Replace the fresh natural avocado that your mom spends hours choosing by its texture and size with the fake two-for-one deal green paste that you found on the corner of the fridge in a big and doubly hygienic supermarket. Grab ten or more little boxes of premade avocado paste because you and your best friend do not know if making traditional Mexican guacamole for a thousand American kids would be a total success or a disastrous failure.

Call your mom because you do not remember how many tomatoes or onions you should buy. Hear her voice through the phone and miss her, but don’t tell her because she will cry and that is on you.

Instead of buying a fresh lemon with a hard crust, the one that your grandma always squeezes in a small glass dish before we start eating, replace it with a little plastic bottle in the shape of a yellow lemon with a paper sticker that says “one hundred percent natural”.

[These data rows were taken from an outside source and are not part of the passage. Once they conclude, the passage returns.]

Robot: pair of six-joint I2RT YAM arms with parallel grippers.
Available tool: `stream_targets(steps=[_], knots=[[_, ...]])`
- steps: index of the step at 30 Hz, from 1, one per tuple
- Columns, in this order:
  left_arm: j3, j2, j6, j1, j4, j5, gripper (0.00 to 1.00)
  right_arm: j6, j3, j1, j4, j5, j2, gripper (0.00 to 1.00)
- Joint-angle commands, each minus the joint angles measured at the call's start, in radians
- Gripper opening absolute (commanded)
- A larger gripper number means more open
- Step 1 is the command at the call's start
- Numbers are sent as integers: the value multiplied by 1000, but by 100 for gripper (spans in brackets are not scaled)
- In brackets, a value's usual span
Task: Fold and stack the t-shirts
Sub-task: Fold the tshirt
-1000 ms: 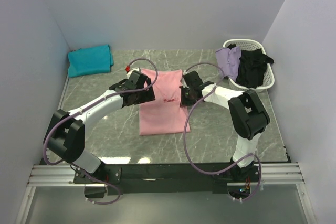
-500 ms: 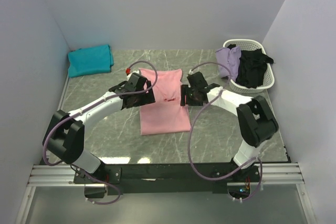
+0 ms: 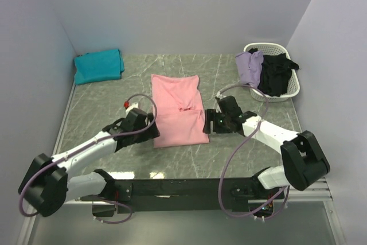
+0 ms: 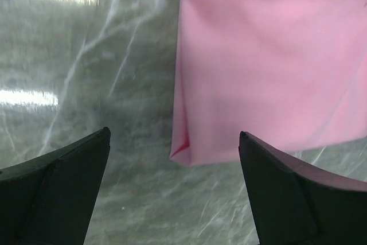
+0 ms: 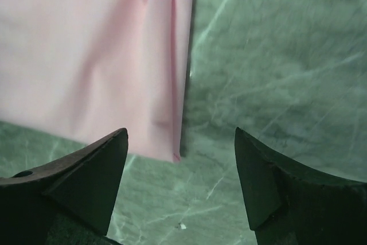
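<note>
A light pink t-shirt (image 3: pixel 178 110) lies flat mid-table as a long folded strip. My left gripper (image 3: pixel 155 129) hovers open at its near left corner, and the wrist view shows that corner (image 4: pixel 179 154) between the spread fingers (image 4: pixel 57 187) with nothing gripped. My right gripper (image 3: pixel 207 121) is open at the near right corner; the shirt's edge (image 5: pixel 172 113) lies between its fingers (image 5: pixel 275 182), apart from them. A folded teal t-shirt (image 3: pixel 98 65) sits at the back left. Lavender (image 3: pixel 250 66) and black (image 3: pixel 276 76) shirts are bunched in a basket.
The white basket (image 3: pixel 291 87) stands at the back right against the wall. Walls close in the marble table (image 3: pixel 114 98) on the left, back and right. A black rail (image 3: pixel 183 187) runs along the near edge by the arm bases.
Both arms have drawn back from the shirt's middle to its near corners. The right gripper has opened and let go of the cloth. The pink shirt now lies uncovered.
</note>
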Motion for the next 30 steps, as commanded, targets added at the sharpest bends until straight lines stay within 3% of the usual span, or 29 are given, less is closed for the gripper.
stream_targets(steps=[1,9,17,30], knots=[[-107,-134,-80,-26,146,45,100,32,-98,-30,103,-129,-90,82],[-223,-238,-117,-32,232,76,96,75,-185,-55,172,-236,-120,82],[-270,-172,-148,-36,265,97,95,89,-202,-56,211,-256,-85,82],[-346,-5,-154,-36,505,189,100,95,-214,-65,209,-250,-63,82]])
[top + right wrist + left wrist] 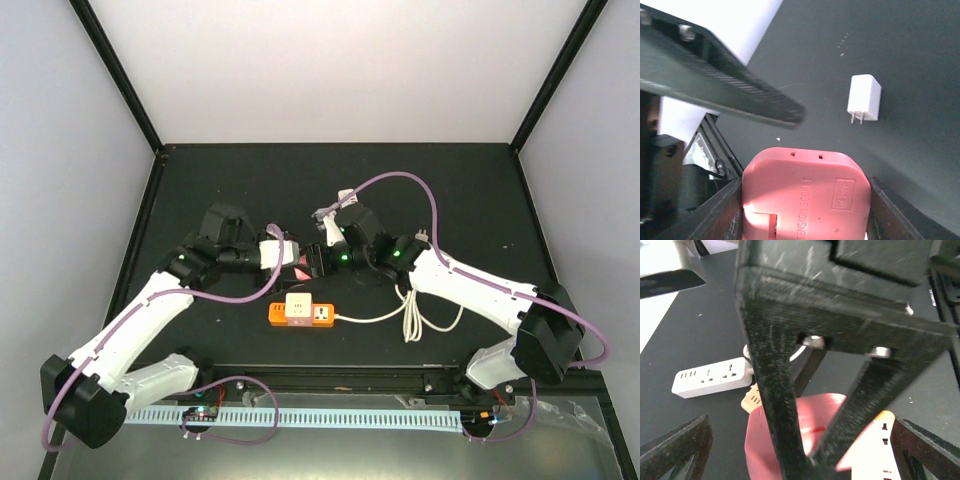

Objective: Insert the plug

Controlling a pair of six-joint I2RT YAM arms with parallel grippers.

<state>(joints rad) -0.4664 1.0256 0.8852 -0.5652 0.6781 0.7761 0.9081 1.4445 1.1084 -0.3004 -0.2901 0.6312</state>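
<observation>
Top view: both arms reach in and meet at mid frame over the black table [240,180]. The left gripper [283,254] and right gripper [313,260] are nose to nose, with a pink adapter [805,195] between them. The power strip [300,312], orange sides and white face, lies flat just below the grippers in the frame, close to the table's near edge. Its white cable [410,318] runs right and loops in a loose bundle under the right forearm.

Right wrist view: the pink adapter sits between the two dark fingers and touches both, so it is clamped, with its lettered face toward the camera. A white plug [864,98] lies on the table at upper right, well apart from the adapter. Its two prongs point down-frame and bare table surrounds it. The black bar across the upper left is likely the other gripper, very close.

Left wrist view: the left fingers [675,450] show at the bottom corners, spread wide and gripping nothing. The pink adapter is low in the centre, partly hidden behind a big black frame close to the lens. The strip's white face is at mid left.

Room: bare table in the upper half of the top view, back to the wall line. It is tight at centre, and the strip and cable fill the lower middle.
</observation>
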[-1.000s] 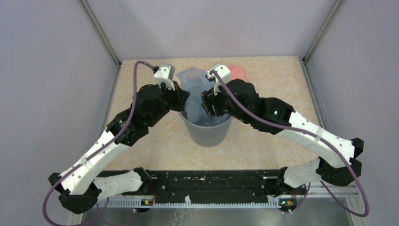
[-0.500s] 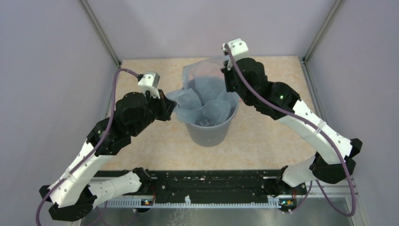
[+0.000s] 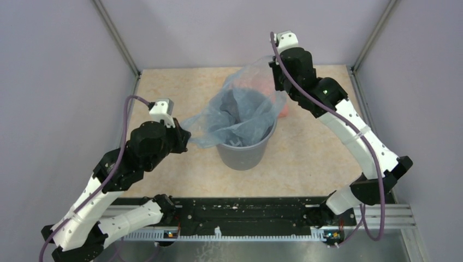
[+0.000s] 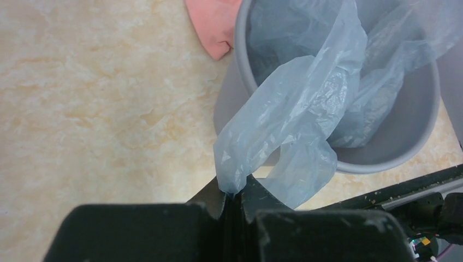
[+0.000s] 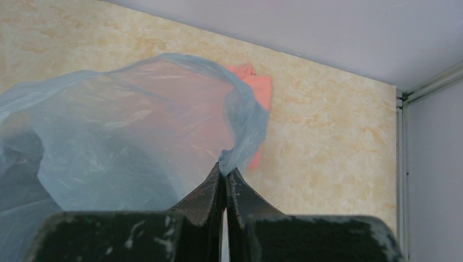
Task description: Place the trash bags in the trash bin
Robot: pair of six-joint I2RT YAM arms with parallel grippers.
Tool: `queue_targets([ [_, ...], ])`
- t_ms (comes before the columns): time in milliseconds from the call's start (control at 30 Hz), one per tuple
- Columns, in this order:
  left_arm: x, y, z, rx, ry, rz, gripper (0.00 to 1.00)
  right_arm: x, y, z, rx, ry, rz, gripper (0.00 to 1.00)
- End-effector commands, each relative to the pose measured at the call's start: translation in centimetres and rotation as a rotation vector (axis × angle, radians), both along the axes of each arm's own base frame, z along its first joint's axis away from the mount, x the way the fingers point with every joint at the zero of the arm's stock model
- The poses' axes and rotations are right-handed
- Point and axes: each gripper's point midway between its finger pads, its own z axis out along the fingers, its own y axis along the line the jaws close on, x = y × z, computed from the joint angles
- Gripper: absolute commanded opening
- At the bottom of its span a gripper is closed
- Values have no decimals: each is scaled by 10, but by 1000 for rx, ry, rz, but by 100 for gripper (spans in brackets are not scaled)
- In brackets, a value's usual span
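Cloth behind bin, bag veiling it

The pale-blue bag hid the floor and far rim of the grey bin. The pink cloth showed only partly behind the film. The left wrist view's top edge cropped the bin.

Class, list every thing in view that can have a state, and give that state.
trash bin: upright, open at the top.
trash bag: stretched open, lower part inside the trash bin.
left gripper: shut on the trash bag's edge.
right gripper: shut on the trash bag's edge.
pink cloth: lying on the table beyond the trash bin.
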Motion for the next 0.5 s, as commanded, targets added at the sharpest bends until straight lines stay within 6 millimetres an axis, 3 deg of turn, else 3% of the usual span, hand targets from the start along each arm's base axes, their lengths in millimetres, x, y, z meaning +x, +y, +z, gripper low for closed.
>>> queue_targets([
  [0,7,14,-9,41,3,87,0,10,3,17,21,-22,57,0],
  [167,19,18,-30,87,16,157,0,29,20,-12,-22,65,85,0],
  [333,29,17,-42,118,18,184,0,53,17,-45,-36,132,72,0],
  [467,33,12,-63,145,82,172,0,62,8,-68,-34,190,42,0],
])
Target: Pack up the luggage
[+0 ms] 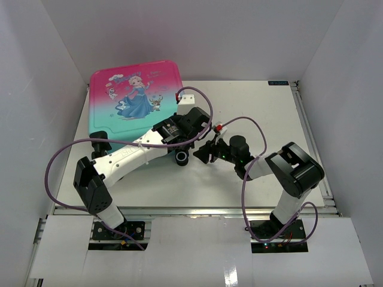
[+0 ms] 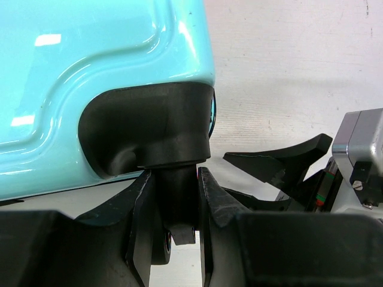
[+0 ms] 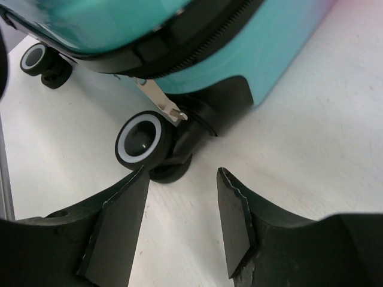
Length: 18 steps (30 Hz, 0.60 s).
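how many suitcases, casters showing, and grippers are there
suitcase: 1
casters: 2
grippers: 2, left gripper and right gripper
total: 5

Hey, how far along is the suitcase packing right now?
Done: the pink-to-teal hard-shell princess suitcase lies flat, shell closed. In hand: the left end effector clamps its black wheel stem; the right end effector is open near the metal zipper pull. Left: I cannot tell whether zipping is finished.
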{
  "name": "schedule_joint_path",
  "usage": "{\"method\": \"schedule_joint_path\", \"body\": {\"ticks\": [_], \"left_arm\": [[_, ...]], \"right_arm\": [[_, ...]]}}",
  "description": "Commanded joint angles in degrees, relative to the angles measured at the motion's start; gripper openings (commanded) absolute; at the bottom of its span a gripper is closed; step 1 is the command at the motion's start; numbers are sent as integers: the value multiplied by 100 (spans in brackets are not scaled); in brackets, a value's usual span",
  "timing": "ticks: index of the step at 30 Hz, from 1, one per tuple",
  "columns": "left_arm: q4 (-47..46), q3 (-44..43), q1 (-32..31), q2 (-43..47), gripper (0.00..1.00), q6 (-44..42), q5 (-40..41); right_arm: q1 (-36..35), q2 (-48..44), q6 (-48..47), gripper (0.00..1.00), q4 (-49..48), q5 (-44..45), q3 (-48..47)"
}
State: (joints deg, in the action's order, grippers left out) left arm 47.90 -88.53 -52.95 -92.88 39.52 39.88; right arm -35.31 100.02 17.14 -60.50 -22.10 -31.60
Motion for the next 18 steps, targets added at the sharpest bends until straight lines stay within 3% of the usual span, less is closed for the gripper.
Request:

Let your teacher drive you from the supermarket to the basement of his house near the school where other international students are making a poor attempt to recreate their traditional dishes with stuff they ordered in door-dash or bought at Walmart, a tense air wrapping the kitchen while the students complain about how this does not represent the essence of their countries.

Teach your best friend how to cut the onions and tomatoes just as your grandmother taught you in her kitchen when you were nine years old; let everyone be impressed by your agility with the knife; and then explain to them how your mother’s side of the family is composed of chefs and passionate women and men who cook and feed families as a job.

Miss your grandparents while you cut the onions that disguise the tears.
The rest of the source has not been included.